Whether you’re an experienced investor or just starting out, identifying stocks with the potential for significant long-term growth is both an art and a science.
Growth stocks have historically been some of the biggest wealth creators in the market, but finding the right ones requires careful analysis, patience, and let’s face it, a bit of intuition.
Whilst most growth stocks will have strong metrics, like revenue and earnings growth and improving earnings per share, a host of less tangible factors help separate the great from the good.
How strong is the company’s competitive advantage, for example? How good is the management team? And how innovative or disruptive is the company – and does it even need to be?

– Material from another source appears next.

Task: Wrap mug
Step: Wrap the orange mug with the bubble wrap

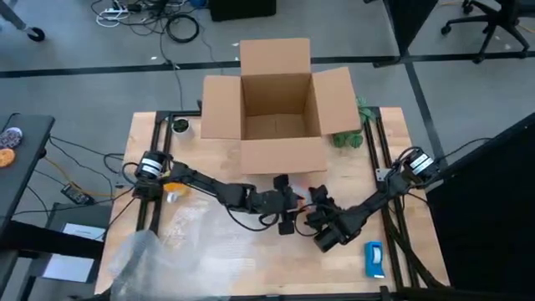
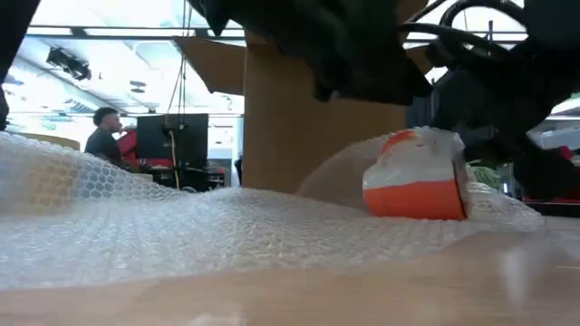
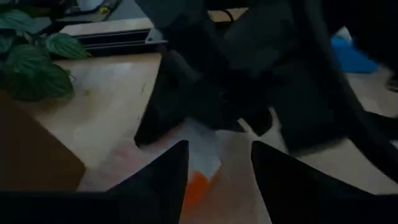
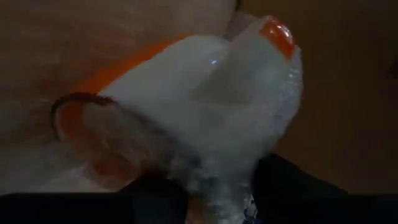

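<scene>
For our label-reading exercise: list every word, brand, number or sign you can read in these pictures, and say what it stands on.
None can be read.
Cardboard box: plain sides, no print seen.
Mug: orange, part-covered by bubble wrap, no lettering.
Flat blue-and-white object: any markings too small to read.
Papers beside the table: too blurred.

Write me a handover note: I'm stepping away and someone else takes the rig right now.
Left gripper: open, over the mug, beside the right gripper.
Right gripper: at the mug, pressed into the bubble wrap; its grip is not visible.
Mug: on the table in front of the open cardboard box.
Done: wrap partly over the mug.
Left: cover the exposed orange.
</scene>
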Robot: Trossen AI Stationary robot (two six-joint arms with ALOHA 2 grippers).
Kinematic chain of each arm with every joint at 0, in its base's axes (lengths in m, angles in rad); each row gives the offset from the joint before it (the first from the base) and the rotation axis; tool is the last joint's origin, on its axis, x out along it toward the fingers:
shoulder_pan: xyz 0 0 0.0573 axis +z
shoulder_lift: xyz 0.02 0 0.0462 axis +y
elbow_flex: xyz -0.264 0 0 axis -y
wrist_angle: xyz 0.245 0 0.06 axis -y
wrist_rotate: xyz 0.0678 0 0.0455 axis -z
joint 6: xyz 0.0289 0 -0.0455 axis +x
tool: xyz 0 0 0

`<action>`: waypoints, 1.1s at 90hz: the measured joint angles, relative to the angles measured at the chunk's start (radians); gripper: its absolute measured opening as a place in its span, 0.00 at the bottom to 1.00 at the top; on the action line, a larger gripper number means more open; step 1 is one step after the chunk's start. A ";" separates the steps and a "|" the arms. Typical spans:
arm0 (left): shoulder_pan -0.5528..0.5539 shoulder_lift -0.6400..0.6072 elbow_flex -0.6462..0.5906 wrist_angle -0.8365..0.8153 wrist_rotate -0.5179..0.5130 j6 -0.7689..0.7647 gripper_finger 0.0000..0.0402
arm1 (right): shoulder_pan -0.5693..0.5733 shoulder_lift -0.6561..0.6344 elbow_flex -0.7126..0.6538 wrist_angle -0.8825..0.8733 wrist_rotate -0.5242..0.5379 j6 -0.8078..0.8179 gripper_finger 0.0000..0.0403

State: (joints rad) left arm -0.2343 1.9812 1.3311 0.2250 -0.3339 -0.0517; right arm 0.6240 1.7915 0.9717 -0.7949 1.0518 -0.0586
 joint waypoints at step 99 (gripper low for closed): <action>0.017 0.023 -0.108 0.000 -0.028 -0.056 0.27 | 0.033 -0.111 0.061 0.031 -0.159 0.057 0.36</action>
State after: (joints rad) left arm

In this episode of Buy Hold Sell, David Wilson from First Sentier Investors and Joe McCarthy from Elston Asset Management join Livewire’s Hans Lee to share their process for identifying growth stocks, the key metrics they focus on, and the red flags that would see them steer away from opportunities.
Not content with just theorising however, they each share their top ASX growth stock for 2025.
Note: This episode was recorded on Wednesday 30 January 2024. You can watch the video, listen to the podcast or read an edited transcript below.
Edited Transcript
Hans Lee: Hello, and welcome to Livewire’s Buy Hold Sell. I’m Hans Lee, and today we’re going to be unpacking how professionals identify great growth investments. Are there any reasonably priced companies left, given equity markets continue to hover around all-time highs? Let’s find out with David Wilson of First Sentier and Joe McCarthy of Elston. Welcome to you both. Thank you for joining me.
All right, we’ve got a lot to cover. So, David, I’m going to start with you. What is your process for identifying great growth stocks?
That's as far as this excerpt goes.